We are working in an HPC project, where the current concern is to achieve consistently high GPU utilization. Only under such a situation can we measure throughputs and determine number of nodes at leaf level in our cluster.
We adopted a multi-process design, where CPU processes handle preprocessing, and GPU processes handle computationally intensive operations. A job is first processed by a CPU process for preprocessing. As preprocessing is done, a GPU process is found to take over data from preprocessing and to launch executions to GPU. The CPU process waits for the GPU process to complete to take over the final result. This is the description of a whole job execution.
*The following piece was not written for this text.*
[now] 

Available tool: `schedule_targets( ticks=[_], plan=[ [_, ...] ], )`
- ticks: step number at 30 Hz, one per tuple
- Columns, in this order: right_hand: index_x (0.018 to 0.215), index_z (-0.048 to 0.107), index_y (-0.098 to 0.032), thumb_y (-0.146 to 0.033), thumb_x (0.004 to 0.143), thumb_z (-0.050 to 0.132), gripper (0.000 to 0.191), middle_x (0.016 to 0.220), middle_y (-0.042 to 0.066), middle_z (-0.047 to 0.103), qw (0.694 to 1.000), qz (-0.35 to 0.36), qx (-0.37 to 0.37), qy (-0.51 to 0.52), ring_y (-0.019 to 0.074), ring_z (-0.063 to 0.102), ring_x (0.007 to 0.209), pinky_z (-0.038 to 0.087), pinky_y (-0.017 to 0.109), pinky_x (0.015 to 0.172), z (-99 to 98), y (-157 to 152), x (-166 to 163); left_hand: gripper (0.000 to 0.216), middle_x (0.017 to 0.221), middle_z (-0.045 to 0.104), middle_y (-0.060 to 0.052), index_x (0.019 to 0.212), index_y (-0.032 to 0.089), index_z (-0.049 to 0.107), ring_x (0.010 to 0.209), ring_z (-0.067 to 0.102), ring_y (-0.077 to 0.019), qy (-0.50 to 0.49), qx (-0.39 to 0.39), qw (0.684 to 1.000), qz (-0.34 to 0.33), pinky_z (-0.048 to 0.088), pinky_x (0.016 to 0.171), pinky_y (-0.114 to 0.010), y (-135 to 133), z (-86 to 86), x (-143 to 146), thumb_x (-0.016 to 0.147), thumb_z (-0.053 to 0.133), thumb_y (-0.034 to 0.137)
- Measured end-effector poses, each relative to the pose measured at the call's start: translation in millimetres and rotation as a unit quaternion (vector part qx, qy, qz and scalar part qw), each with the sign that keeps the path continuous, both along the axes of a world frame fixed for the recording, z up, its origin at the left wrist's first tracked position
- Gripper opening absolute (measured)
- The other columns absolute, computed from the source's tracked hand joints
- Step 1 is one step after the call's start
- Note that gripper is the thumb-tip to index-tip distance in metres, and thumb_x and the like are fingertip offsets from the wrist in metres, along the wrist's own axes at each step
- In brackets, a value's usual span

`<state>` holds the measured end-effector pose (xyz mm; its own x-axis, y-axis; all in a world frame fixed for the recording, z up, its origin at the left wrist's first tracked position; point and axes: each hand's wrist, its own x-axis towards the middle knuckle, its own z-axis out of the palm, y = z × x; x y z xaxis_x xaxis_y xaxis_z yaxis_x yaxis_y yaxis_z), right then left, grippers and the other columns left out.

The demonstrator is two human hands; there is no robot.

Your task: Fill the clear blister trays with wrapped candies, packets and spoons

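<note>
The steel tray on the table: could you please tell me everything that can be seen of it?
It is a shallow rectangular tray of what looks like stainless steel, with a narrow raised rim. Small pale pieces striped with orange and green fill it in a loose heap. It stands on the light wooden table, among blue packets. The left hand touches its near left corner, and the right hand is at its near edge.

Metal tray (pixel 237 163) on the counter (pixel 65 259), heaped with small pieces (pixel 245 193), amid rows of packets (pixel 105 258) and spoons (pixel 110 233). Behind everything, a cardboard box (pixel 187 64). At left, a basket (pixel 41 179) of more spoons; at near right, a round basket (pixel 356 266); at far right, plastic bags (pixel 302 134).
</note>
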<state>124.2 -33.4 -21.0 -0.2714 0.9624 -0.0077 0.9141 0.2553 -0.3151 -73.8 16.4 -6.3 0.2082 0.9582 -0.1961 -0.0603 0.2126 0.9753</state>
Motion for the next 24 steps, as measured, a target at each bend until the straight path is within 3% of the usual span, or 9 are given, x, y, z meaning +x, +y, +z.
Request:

As you can see, we have multiple GPUs, and thus, many GPU processes, and also many CPUs and CPU processes running on a single node. In case GPU is not fully utilized executing one job, MPS is adopted so that a GPU accepts computations from multiple jobs.
We can achieve near 100% using a certain number of GPUs and GPU processes, accompanied by the correct number of CPU processes. Unfortunately, we don’t see full GPU utilization after adding a new GPU to the node and increasing the number of GPU processes accordingly. CPUs are not fully utilized from observation of htop. I am confused in that since CPUs are not fully utilized, there should be extra room for them to process operations from CPU processes, so that GPUs can get data in time. However, from my observation, GPUs hang frequently as CPU processes are not fast enough to feed data to GPU processes. Frequent context switching from the system design itself is one of my guesses, especially when the scale of the system becomes large. As I am no expert on this problem, I am expecting HPC experts to confirm the thought and to provide more hints.
Achieving both 100% CPU utilization and 100% GPU utilization is not generally possible, as that implies the throughput of the GPU processing exactly matches the throughput of the CPU processing. If the goal is to keep the GPU close to 100% busy, some idling of the CPU should be expected. If the use case allows to easily shift work between CPU and GPU, you might want to look into some form of automated load balancing.
Since the performance of GPUs has grown faster than the performance of CPUs, it is not uncommon for applications to become (partially) limited by the host’s performance at this point in time. Generally speaking, higher CPU base frequency (personally I recommend >= 3.5 GHz) and to a lesser degree larger system memory (as a rule of thumb, system memory should be 2x-4x the sum of all GPU memory) and higher system memory throughput (ideal would be octa-channel DDR4) tend to correlate positively with improved feeding of GPUs. Obviously one would want to use the fastest available physical interconnect between host and GPU; in most cases that would be PCIe gen4 x16 at present.
The structure of the application is very important. It is possible to loose utilization to synchronization overhead. Use of API calls that explicitly or implicitly synchronize should be minimized. This includes memory allocation and de-allocation.
Generally speaking, the app should take the form of a software pipeline, in which all of the following occurs concurrently: (1) DMA transfer of data chunk N+1 to GPU (2) GPU operating on data chunk N (3) DMA transfer of the results for data chunk N-1 to the host system. This requires, for example, the use of asynchronous copies and CUDA streams. Depending on what needs to happens on the host, a double-buffering scheme may be needed for best performance.
Depending on how this app uses the cluster, it might make sense to look into using scheduling software like LSF for best overall utilization. I have not used LSF for many years at this point, but in the past I was a happy user of it for a number of years, even administrated it on a cluster of about 100 machines at one time.